What needs to be done
The answer should hold only the lines from the beginning of the material through the one with "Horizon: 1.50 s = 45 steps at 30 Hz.", reproduced exactly and without pictures.
++++++++++
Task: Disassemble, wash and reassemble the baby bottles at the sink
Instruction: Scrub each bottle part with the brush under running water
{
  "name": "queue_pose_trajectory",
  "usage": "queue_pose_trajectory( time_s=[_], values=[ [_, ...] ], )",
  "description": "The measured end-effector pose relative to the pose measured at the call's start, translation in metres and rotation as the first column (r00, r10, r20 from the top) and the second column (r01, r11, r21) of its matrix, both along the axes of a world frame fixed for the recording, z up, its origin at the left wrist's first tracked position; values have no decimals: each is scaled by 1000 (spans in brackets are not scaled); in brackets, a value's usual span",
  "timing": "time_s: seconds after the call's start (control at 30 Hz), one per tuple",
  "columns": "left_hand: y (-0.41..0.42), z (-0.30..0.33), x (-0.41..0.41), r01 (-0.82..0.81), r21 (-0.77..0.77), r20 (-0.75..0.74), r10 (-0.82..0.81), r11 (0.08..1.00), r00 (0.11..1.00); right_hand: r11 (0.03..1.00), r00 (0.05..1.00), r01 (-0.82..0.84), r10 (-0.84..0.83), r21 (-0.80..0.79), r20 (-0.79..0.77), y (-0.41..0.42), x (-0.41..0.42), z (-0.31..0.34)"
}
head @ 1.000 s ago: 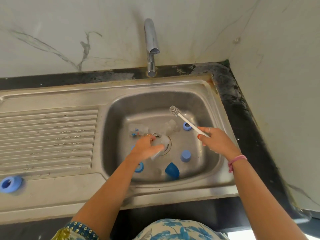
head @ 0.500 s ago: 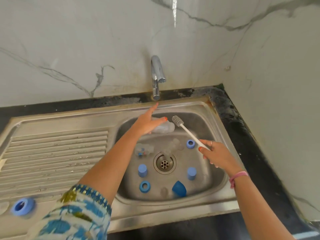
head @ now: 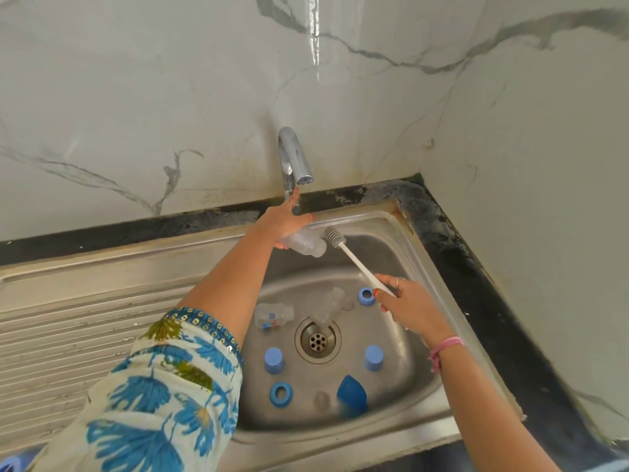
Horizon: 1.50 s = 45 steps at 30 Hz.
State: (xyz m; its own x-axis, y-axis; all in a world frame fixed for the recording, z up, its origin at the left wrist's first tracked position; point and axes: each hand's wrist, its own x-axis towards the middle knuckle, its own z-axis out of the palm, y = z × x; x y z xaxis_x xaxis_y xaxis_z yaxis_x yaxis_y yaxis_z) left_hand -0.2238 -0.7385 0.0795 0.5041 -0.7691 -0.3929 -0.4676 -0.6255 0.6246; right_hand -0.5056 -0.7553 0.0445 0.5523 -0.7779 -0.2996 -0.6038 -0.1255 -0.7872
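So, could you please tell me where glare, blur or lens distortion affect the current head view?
Head view: a bright vertical glare streak on the marble wall above the tap; wide-angle bending curves the sink rim and counter edge; the patterned sleeve looks soft up close; the clear bottle in the left hand stays fairly sharp.

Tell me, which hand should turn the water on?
Probably the left hand. While gripping the clear bottle, its raised fingers are already up by the tap. The right hand sits lower, gripping the bottle brush.
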Motion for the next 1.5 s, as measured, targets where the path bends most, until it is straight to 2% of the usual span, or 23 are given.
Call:
queue_pose_trajectory(
  time_s=[0.13,0.23,0.4,0.43,0.5,0.57,0.63,0.73,0.9,1.03,1.5],
  values=[
    [2,-9,6,-145,-26,-153,139,989,978,1000,999,15,-16,26,34,0,-2,-4],
    [10,-17,17,-321,-20,-377,291,947,879,999,998,25,-27,36,57,2,-8,-1],
    [47,-43,17,-397,114,-473,401,911,784,998,998,36,-38,46,42,2,-12,-3],
    [53,-50,14,-426,118,-516,422,897,745,998,998,37,-39,49,41,1,-12,-5],
    [59,-60,6,-532,85,-662,447,842,601,997,998,46,-49,63,37,-1,-12,-7],
    [59,-60,-7,-632,48,-812,399,774,426,995,997,62,-64,75,30,-3,-12,-10],
    [56,-60,-20,-685,13,-897,311,728,314,994,997,73,-75,78,26,-4,-12,-10],
    [55,-69,-35,-730,-5,-960,200,684,194,994,997,76,-78,82,23,-7,-15,-10],
    [54,-82,-49,-812,95,-988,155,576,-5,994,997,71,-70,81,-13,-9,-19,-14],
    [47,-83,-49,-825,129,-990,123,550,-73,995,998,59,-58,77,-25,-6,-21,-15],
    [35,-67,-50,-827,178,-982,150,533,-114,993,997,78,-78,84,-6,-7,-26,-9]
  ],
)
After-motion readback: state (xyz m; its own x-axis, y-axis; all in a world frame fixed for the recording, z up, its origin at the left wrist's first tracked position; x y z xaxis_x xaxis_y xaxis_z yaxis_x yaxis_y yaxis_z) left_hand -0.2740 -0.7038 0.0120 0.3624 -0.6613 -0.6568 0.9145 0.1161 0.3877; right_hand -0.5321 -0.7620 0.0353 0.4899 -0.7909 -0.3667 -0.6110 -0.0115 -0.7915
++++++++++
The answer
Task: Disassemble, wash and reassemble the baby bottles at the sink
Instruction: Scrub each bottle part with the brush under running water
{
  "name": "queue_pose_trajectory",
  "usage": "queue_pose_trajectory( time_s=[_], values=[ [_, ...] ], )",
  "description": "The measured end-effector pose relative to the pose measured at the call's start, translation in metres and rotation as the first column (r00, r10, r20 from the top) and the second column (r01, r11, r21) of its matrix, both along the axes of a world frame fixed for the recording, z up, its origin at the left wrist's first tracked position; values have no decimals: each is scaled by 1000 (spans in brackets are not scaled); in brackets, a value's usual span",
  "timing": "time_s: seconds after the call's start (control at 30 Hz), one per tuple",
  "columns": "left_hand: y (-0.41..0.42), z (-0.30..0.33), x (-0.41..0.41), r01 (-0.82..0.81), r21 (-0.77..0.77), r20 (-0.75..0.74), r10 (-0.82..0.81), r11 (0.08..1.00), r00 (0.11..1.00); right_hand: r11 (0.03..1.00), r00 (0.05..1.00), r01 (-0.82..0.84), r10 (-0.84..0.83), r21 (-0.80..0.79), r20 (-0.79..0.77), y (-0.41..0.42), x (-0.41..0.42), z (-0.31..0.34)"
}
head @ 1.000 s ago: 
head @ 0.500 s ago: 
head @ now: 
Horizon: 1.50 s = 45 steps at 30 Hz.

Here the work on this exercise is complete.